Peu de natifs habitent dans ces maisons, transformées généralement en petits hôtels, en salons de thé, ou en musées pour les touristes. De ce que j’ai compris, elles échappent difficilement à l’envie dévorante de Séoul d’être considérée comme une métropole résolument moderne, où le passé n’a pas sa place, et ce sont surtout les étrangers qui se battent pour les préserver ; on les laisse debout parce qu’elles font tourner le tourisme. La Corée est assoiffée de compétitivité dans tous les domaines, même architecturaux, et l’on comprend qu’il soit difficile d’être nostalgique dans un pays à l’histoire récente si dramatique – bien que je sois toujours agacée à l’idée que des personnes étrangères à une culture viennent donner des leçons de conservation. C’est donc en réfléchissant vaguement à l’idée de patrimoine mondial que j’errais le long des ruelles, avant de me laisser subjuguer par quelques silhouettes en hanbok qui passaient, elles aussi, se promener.

Silhouettes dont j’ai essayé de garder la trace de la façon la plus discrète possible : photographions la rue, tiens !
J’avais déjà eu l’occasion de voir des femmes en hanbok, car l’épouse de l’un de mes cousins étant coréenne, certaines personnes de sa famille portaient leurs vêtements traditionnels lors de son mariage. Mais c’est une chose de les voir lors d’un vin d’honneur, c’en est une autre de les voir déambuler dans les rues de la capitale de la Corée du Sud.
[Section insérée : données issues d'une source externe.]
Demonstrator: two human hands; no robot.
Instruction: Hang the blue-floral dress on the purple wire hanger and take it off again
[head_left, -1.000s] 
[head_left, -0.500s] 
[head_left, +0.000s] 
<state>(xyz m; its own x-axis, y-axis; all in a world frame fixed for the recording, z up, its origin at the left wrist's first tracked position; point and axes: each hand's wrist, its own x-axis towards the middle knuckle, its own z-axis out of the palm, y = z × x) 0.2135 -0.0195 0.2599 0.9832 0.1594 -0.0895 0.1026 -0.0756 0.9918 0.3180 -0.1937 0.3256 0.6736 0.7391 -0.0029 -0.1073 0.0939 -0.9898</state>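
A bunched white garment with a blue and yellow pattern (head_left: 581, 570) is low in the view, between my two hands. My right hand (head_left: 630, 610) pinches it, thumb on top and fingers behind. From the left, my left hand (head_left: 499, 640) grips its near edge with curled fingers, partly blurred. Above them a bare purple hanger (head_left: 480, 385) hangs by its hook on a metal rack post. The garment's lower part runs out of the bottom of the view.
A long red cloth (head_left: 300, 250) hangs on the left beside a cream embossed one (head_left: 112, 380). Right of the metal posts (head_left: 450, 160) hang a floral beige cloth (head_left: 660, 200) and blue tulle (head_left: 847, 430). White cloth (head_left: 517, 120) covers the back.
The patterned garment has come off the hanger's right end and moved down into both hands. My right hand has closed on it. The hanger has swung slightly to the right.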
Ce sont principalement les jeunes gens qui en portent lorsqu’ils sortent en couple ou entre amis dans les temples ou les anciens palais impériaux, et c’était un tel plaisir de les voir marcher… Le hanbok apporte tant de grâce à la silhouette (et pourtant ce n’était pas gagné avec des vêtements qui mêlent la taille empire et une jupe légèrement en cloche) ! La robe flotte à terre comme la corolle d’une fleur qui s’entrouvre, et danse au gré des pas comme des pétales au gré du vent. Cette soie si joliment brodée, cette petite veste qui met si bien l’étroitesse des épaules et de la taille en valeur ; non, vraiment, tout me séduit. Et je n’ai pas pu m’empêcher de rire à ce mot si cliché sur l’Asie entre tradition et modernité en voyant que la grande majorité de ceux qui portent le hanbok le portent… avec des Converse.


Évidemment, il me fallait prendre un thé dans le coin.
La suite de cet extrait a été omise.